5. Procedure for Payment of Indemnifiable Amounts. Indemnitee shall submit to the
Company a written request specifying the Indemnifiable Amounts for which Indemnitee seeks payment
under Section 3 of this Agreement and the basis for the claim. The Company shall pay such
Indemnifiable Amounts to Indemnitee within twenty (20) calendar days of receipt of the request. At
the request of the Company, Indemnitee shall furnish such documentation and information as are
reasonably available to Indemnitee and necessary to establish that Indemnitee is entitled to
indemnification hereunder.
6. Indemnification for Expenses of a Party Who is Wholly or Partly Successful.
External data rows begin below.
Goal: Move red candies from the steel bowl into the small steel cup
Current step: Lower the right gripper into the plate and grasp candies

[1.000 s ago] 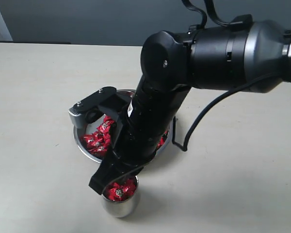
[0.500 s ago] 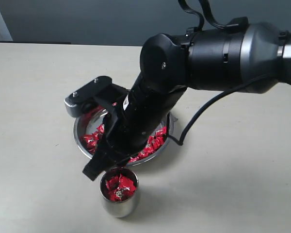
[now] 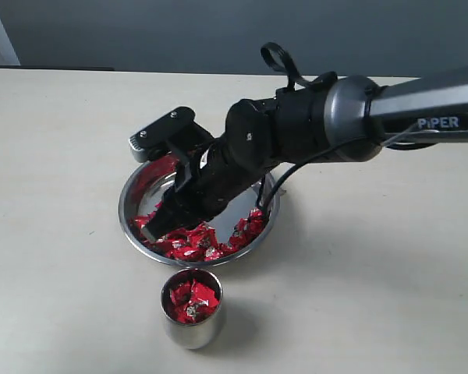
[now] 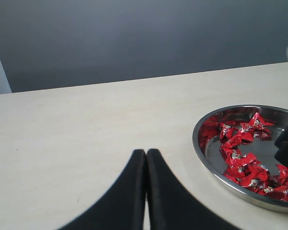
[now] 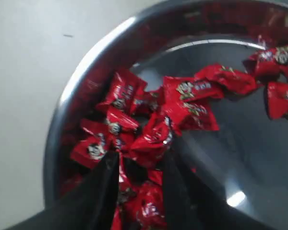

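Observation:
The steel bowl (image 3: 126,204) sits mid-table with red candies (image 3: 189,243) piled along its near side. In front of it stands the small steel cup (image 3: 191,331), with several red candies (image 3: 192,298) inside. My right gripper (image 3: 159,221) reaches down into the bowl's left part, its jaws open. In the right wrist view its fingertips straddle the heap of red candies (image 5: 153,136) inside the steel bowl (image 5: 69,91), right gripper (image 5: 140,160) gripping nothing. My left gripper (image 4: 146,152) is shut and empty over bare table, left of the steel bowl (image 4: 198,148) and its red candies (image 4: 240,160).
The black right arm (image 3: 296,136) with its looping cable (image 3: 277,58) spans the bowl's far and right side. A grey wall (image 3: 140,31) runs behind the table's far edge. Pale tabletop (image 3: 54,140) surrounds bowl and cup.
My right gripper rose from over the cup, opened, and swung back into the bowl above the candy heap. The cup holds candies as before. The left gripper's earlier state is not shown.

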Motion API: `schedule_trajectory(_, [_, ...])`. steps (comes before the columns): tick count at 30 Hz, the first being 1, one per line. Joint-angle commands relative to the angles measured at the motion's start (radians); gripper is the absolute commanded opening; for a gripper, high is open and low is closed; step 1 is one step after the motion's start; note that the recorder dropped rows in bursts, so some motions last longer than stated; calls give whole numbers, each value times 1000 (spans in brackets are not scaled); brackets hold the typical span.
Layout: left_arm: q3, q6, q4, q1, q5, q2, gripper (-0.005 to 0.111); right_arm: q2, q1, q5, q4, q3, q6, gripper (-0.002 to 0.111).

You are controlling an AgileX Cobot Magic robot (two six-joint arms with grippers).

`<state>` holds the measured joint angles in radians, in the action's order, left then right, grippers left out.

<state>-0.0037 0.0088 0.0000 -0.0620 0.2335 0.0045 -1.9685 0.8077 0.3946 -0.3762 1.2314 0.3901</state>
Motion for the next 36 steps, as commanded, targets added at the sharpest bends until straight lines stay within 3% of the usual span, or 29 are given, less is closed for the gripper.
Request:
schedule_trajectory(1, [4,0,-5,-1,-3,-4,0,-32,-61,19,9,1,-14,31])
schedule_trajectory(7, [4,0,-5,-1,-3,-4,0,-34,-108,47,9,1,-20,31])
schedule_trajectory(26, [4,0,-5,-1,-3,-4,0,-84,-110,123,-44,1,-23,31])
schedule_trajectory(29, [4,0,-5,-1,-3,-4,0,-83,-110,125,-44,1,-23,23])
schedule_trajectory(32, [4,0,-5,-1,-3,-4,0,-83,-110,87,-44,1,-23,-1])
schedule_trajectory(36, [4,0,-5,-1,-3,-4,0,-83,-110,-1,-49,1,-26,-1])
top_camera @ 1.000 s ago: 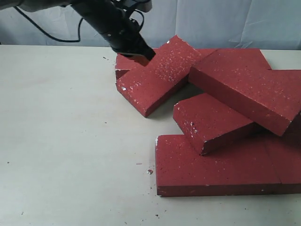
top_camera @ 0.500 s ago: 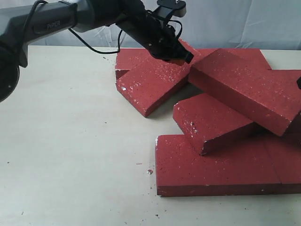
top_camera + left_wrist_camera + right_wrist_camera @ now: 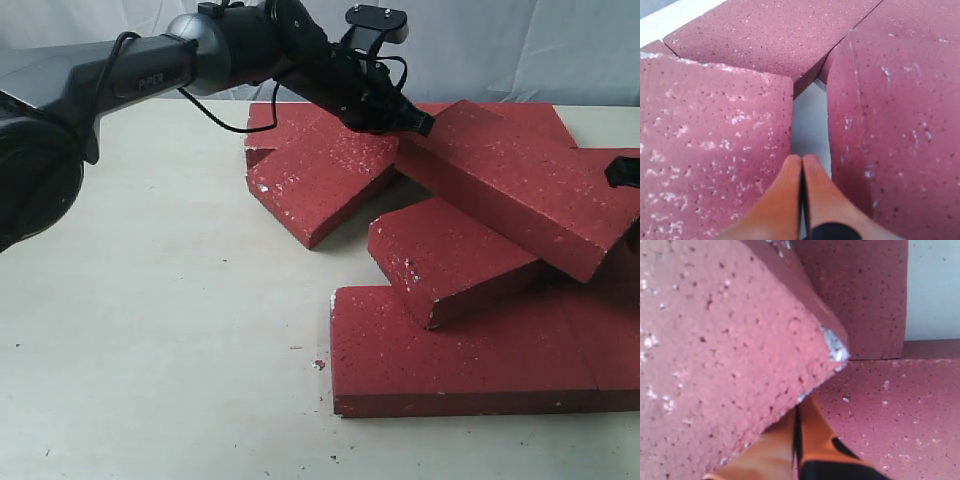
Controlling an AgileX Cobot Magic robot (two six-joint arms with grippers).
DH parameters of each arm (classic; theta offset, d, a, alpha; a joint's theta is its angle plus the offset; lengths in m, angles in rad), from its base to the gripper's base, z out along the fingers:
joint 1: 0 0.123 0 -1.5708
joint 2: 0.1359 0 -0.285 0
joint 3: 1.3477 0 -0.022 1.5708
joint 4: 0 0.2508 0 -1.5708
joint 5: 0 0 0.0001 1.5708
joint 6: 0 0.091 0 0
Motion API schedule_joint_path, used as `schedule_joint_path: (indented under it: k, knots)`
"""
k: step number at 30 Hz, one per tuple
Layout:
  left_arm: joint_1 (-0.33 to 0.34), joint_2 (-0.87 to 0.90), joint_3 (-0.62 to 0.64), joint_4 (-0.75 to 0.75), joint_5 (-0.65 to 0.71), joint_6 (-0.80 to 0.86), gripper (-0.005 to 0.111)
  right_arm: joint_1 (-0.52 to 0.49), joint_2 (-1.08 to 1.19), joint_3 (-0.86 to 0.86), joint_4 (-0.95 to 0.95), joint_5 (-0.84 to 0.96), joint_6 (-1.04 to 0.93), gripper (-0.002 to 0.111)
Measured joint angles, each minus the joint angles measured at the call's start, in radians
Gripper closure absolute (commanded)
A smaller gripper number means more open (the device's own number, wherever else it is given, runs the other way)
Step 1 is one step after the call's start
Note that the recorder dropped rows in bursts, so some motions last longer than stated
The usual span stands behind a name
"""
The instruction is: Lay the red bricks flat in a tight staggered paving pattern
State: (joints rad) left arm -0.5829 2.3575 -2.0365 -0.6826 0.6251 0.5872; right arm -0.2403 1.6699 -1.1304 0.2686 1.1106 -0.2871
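Several red bricks lie in a loose heap right of centre. One long red brick (image 3: 510, 185) rests tilted on top of the others, and a shorter one (image 3: 450, 255) leans beneath it. My left gripper (image 3: 420, 122) is shut with nothing in it, at the long brick's far-left end. In the left wrist view its tips (image 3: 802, 159) hang over the narrow gap between two bricks (image 3: 715, 150) (image 3: 890, 125). My right gripper (image 3: 625, 172) is shut at the long brick's right end, its tips (image 3: 797, 410) tucked under that brick's chipped corner (image 3: 715, 340).
Flat bricks (image 3: 470, 350) lie in a row at the front, another (image 3: 320, 180) sits at an angle on the left, and more (image 3: 530, 115) at the back. Bare pale table (image 3: 150, 300) spreads to the left and front. Small crumbs (image 3: 318, 364) lie near the front row.
My left arm has swung right from the back-left bricks to the long tilted brick's end. My right gripper has come into view at the right edge.
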Motion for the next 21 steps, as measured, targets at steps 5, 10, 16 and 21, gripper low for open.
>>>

Notwithstanding any other provision of this Agreement, and without limiting any such provision, to
the extent that Indemnitee is, by reason of Indemnitees Corporate Status, a party to and is
successful, on the merits or otherwise, in any Proceeding, Indemnitee shall be indemnified against
all Expenses reasonably incurred by Indemnitee or on Indemnitees behalf in connection therewith.
If Indemnitee is not wholly successful in such Proceeding but is successful, on the merits or
otherwise, as to one or more but less than all claims, issues or matters in such Proceeding, the
Company shall indemnify Indemnitee against those Expenses reasonably incurred by Indemnitee or on
Indemnitees behalf in connection with each successfully resolved claim, issue or matter. For
purposes of this Agreement, the termination of
any claim, issue or matter in such a Proceeding by dismissal, with or without prejudice, shall
be deemed to be a successful result as to such claim, issue or matter.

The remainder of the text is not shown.